TRUSTEES OF HEALTH AND HOSPITALS OF THE CITY OF BOSTON, INC. vs. MASSACHUSETTS

COMMISSION AGAINST DISCRIMINATION & others. [FN1]

SJC-09811

April 5, 2007. - August 10, 2007.

Administrative Law, Judicial review, Agency's interpretation of statute, Substantial evidence. Anti-Discrimination Law, Termination of employment, Prima facie case, Attorney's fees. Employment, Discrimination, Termination. Damages, Attorney's fees. Practice, Civil, Attorney's fees, Appeal.

CIVIL ACTION commenced in the Superior Court Department on June 19, 2002.

The case was heard by Thomas E. Connolly, J., on motions for judgment on the pleadings.

After review by the Appeals Court, the Supreme Judicial granted leave to obtain further appellate review.

Anne L. Josephson (Marc L. Breakstone with her) for Gloria Coney.

Christine M. Hayes (John M. Townsend & Fatema Fazendeiro with her) for the plaintiff.

Martin S. Ebel, for Massachusetts Commission Against Discrimination, was present but did not argue.

Kelly M. Bonnevie, for Veronica Higginbottom & others, was present but did not argue.

Patricia A. Washinenko & Rebecca G. Pontikes, for American Civil Liberties Union of Massachusetts & others, amici curiae, submitted a brief.
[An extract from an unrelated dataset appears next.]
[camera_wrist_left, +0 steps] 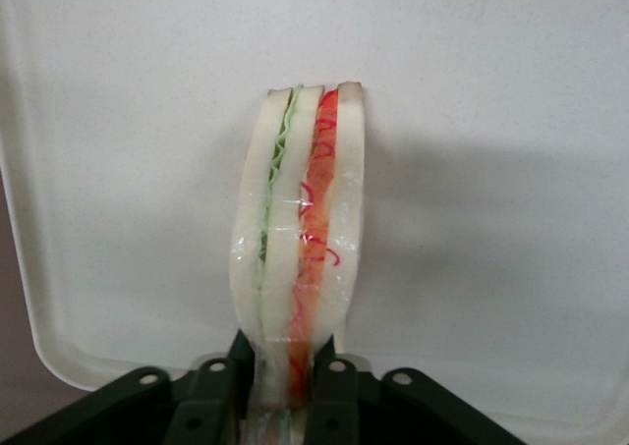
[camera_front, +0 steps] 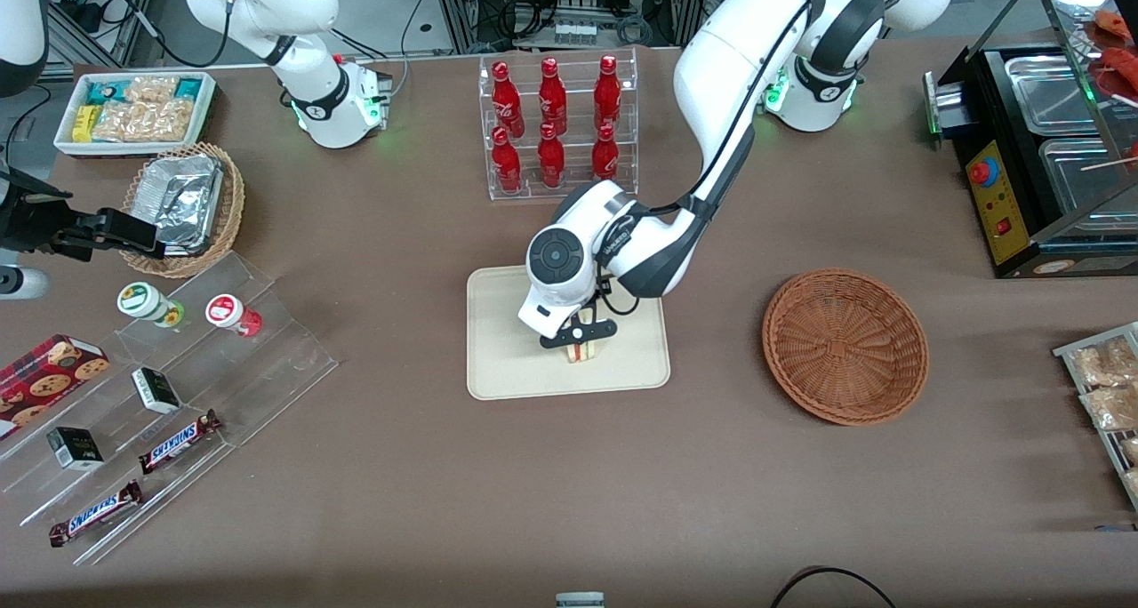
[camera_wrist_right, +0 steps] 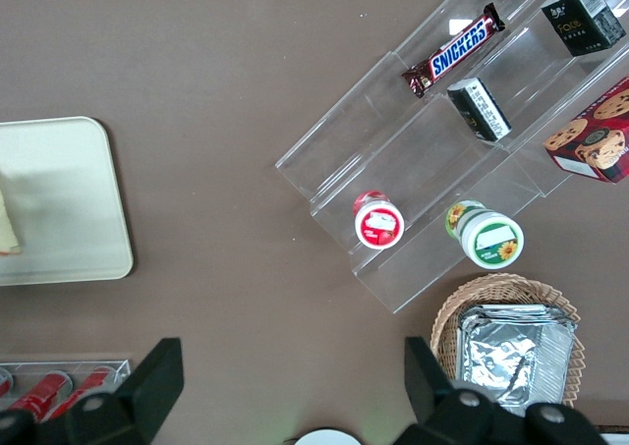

Present: Marshall, C.J., Greaney, Ireland, Spina, Cowin, & Cordy, JJ.

SPINA, J.

The Massachusetts Commission Against Discrimination (MCAD) adopted a hearing commissioner's determination that the Trustees of Health and Hospitals of the City of Boston, Inc. (Trustees), unlawfully discriminated against the five individual complainants on the basis of their race (African American) and gender (female) by subjecting them to harsh treatment in the implementation of layoffs on July 19 and 20, 1994 [FN2]; and awarded them damages for emotional distress, plus attorney's fees and costs. The Trustees sought judicial review under G.L. c. 151B, § 6. A judge in the Superior Court allowed the Trustees' motion for judgment on the pleadings, see Superior Court Standing Order 1-96, and vacated the MCAD's decision on the ground that the complainants had not established a prima facie case because, in his view, they had not shown that they were situated similarly to a Caucasian male who was laid off at the same time, but not subjected to the same harsh treatment. The Appeals Court reversed the judgment of the Superior Court and ordered entry of a judgment affirming the MCAD's decision awarding damages, fees, and costs, but it modified the MCAD decision by ordering reinstatement of the hearing commissioner's award of prejudgment interest. Trustees of Health & Hosps. of Boston, Inc. v. Massachusetts Comm'n Against Discrimination, 65 Mass.App.Ct. 329, 339 (2005). We granted the Trustees' application for further appellate review, limiting the scope of review to issues concerning whether the Trustees discriminated against the complainants. For substantially the reasons stated by the Appeals Court, we conclude that the judgment of the Superior Court must be vacated. [FN3] We also conclude that the complainants are entitled to prevail on the merits of their claims and affirm the decision of the MCAD, as modified.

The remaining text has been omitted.